If there is a ‘part 1’, there was probably going to be a ‘part 2’, right? In the second paper up on my Publications page about the tropical precipitation pickup, I break apart the standard total column humidity metric. I show that most clouds don’t actually care what the column humidity is. In some senses that is not at all surprising, but in other senses that is. I separate the column moisture into two parts. Armed with these two new measurements of moisture, we can describe why the pickup value occurs where it does. The other interesting suggestion in this paper is that of a discrete set of rules cloudy atmospheres seem to follow. The moisture state of the convective tropical moisture is transient. At long enough time scales, the atmosphere is always moving toward the pickup value (either from below or above it). Local layers are also always trying to limit their local humidity. If you combine these two rules, you can compactly describe the evolution of the tropical convective atmosphere. Pretty cool.

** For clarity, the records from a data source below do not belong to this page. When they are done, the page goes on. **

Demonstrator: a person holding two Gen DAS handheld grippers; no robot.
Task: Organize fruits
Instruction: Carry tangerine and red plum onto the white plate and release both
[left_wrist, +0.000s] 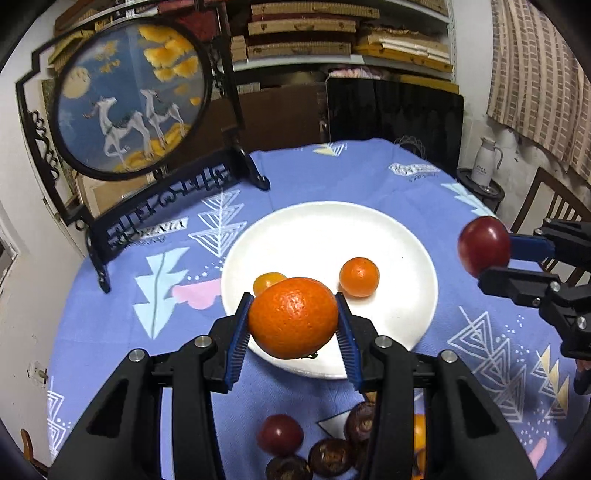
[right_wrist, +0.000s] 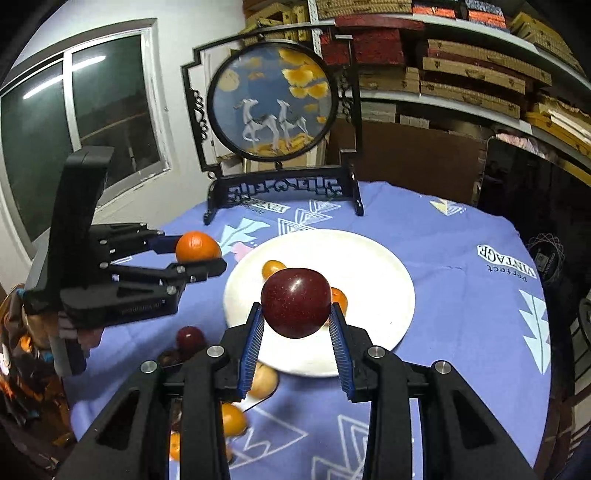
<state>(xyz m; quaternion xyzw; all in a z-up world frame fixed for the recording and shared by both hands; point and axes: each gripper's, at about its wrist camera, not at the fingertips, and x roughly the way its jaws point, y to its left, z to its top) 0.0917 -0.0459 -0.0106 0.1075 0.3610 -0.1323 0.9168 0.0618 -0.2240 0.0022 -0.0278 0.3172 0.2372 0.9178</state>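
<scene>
Left gripper (left_wrist: 293, 325) with jaws clamped on a large orange (left_wrist: 293, 318) above the near rim of the white plate (left_wrist: 325, 229), right gripper (right_wrist: 297, 325) clamped on a dark red plum (right_wrist: 295, 302) over the plate — two small oranges (left_wrist: 359, 277) on it, more fruit on the blue-clothed surface (left_wrist: 110, 325)

Bright orange mandarin (left_wrist: 293, 318) between blue ribbed pads (left_wrist: 238, 341), dark red plum (right_wrist: 295, 302), plain white plate (left_wrist: 314, 229), periwinkle tablecloth (left_wrist: 369, 177) with white triangle outlines, pale blue trees, pink patches, black-framed round screen (left_wrist: 131, 98) with white deer on blue
</scene>
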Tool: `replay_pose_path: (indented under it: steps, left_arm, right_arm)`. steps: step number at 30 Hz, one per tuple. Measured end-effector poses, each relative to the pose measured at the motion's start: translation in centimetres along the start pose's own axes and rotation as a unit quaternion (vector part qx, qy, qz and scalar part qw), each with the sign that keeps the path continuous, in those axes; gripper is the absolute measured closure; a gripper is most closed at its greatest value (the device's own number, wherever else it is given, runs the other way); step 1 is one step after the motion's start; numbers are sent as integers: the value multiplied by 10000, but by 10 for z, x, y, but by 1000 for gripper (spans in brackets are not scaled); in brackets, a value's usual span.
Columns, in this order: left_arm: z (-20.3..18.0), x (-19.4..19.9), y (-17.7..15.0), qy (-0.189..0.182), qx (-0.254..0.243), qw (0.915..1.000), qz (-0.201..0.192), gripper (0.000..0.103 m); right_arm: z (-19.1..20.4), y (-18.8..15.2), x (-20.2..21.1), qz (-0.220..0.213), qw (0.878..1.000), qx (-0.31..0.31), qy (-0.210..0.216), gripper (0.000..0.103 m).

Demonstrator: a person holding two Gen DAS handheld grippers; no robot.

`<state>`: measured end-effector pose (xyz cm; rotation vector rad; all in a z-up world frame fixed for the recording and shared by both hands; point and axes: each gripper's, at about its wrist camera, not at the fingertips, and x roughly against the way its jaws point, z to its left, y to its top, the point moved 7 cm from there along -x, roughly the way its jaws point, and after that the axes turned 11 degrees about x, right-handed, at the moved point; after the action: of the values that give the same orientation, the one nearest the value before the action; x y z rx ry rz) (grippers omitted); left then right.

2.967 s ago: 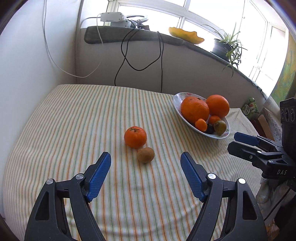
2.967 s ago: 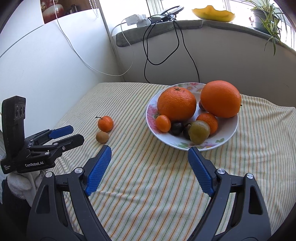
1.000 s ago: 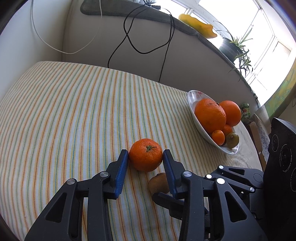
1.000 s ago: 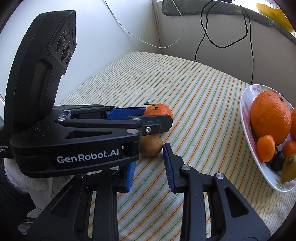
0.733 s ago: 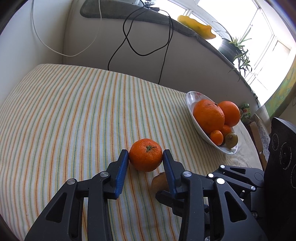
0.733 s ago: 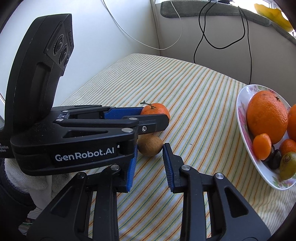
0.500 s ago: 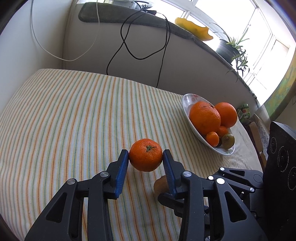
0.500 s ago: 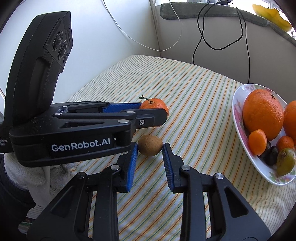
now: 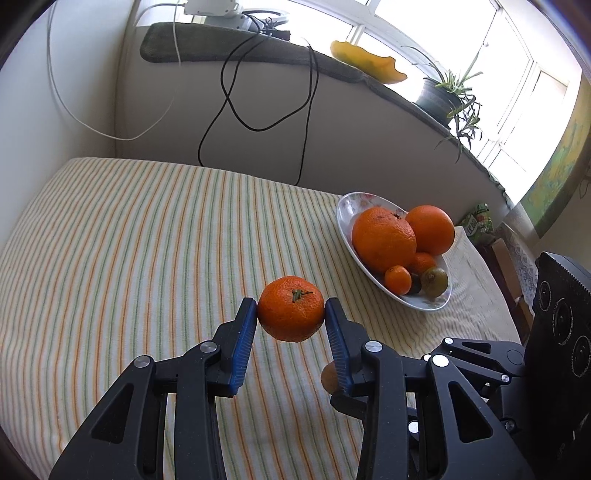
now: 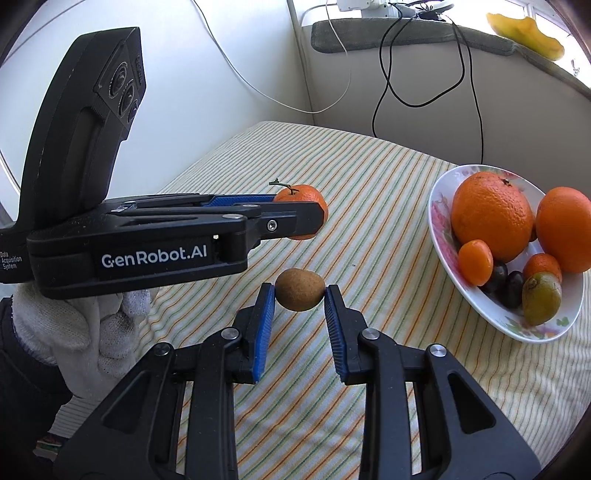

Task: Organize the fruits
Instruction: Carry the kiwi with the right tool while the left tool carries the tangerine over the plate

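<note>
A striped cloth [image 9: 129, 236] in cream, orange and green covers the table, which sits in a corner of pale walls [image 9: 74, 92]. Above runs a grey-padded sill [image 9: 236, 48] under bright windows [image 9: 424, 26]. 2 black cables [image 9: 258, 96] and a white cable [image 9: 74, 110] hang down the wall. A potted plant [image 9: 443, 96] and a yellow dish [image 9: 365, 66] (daylight washes them out) stand on the sill.

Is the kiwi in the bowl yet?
No. The kiwi is out, pinched in the right gripper above the cloth, left of the bowl.
</note>
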<state>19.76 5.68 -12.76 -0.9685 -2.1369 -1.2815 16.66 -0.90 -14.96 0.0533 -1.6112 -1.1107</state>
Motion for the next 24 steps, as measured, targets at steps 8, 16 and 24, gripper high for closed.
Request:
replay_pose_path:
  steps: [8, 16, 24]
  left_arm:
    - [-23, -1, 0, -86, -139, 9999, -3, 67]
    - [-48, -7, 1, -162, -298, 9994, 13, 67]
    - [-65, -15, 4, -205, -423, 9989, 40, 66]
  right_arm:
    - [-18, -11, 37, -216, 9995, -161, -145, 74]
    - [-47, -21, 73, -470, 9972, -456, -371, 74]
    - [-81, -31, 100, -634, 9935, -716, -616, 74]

It’s been a long time coming, but my first set of papers on the tropical “precipitation pickup” are finally in press. You can find a link to both papers on the “Publications” tab. In Part I, I spend ~6000 words discussing the ways in which clouds and precipitation processes depend on column humidity. It turns out that clouds don’t always care about column humidity. This makes sense for certain clouds like shallow/congestus convective clouds or for deep stratiform clouds that don’t span the troposphere. Yet, it has taken us nearly 15 years to actually put that down on paper. I won’t summarize the paper. If you want a quick summary, read the abstract. But, I will mention a few things that didn’t get published in that paper that I think are interesting. The first is that the precipitation pickup does not appear to be the result of a systematic change in stability. The tropical atmosphere is broadly unstable almost everywhere. Instability increases with column moisture, but it does not change state near the pickup in my simulations. The second is that nobody I have had a conversation with has agreed on precisely what the “scale invariance” of some of the precipitation statistics really means. If you, oh wise internet reader, have a suggestion, get in touch with me.
I was lucky enough to present some ongoing work at Bill Rossow’s retirement symposium earlier this week. It was a great chance to give an incredibly influential colleague (if I might be bold enough to call myself a colleague) a fun send off. Bill was a student of Carl Sagan’s at Cornell and got his start studying the clouds of Venus, Mars, and Jupiter. And, this is the thing that impressed me the most about Bill — his academic interests are truly eclectic. My feeling is that more of us should study a variety of things. It helps us makes connections that we couldn’t before. I think Bill’s work, especially his early work, bears the imprint of someone who was thinking about several different problems. Bill also taught me another valuable lesson: suspenders make the man. Happy retirement, Bill.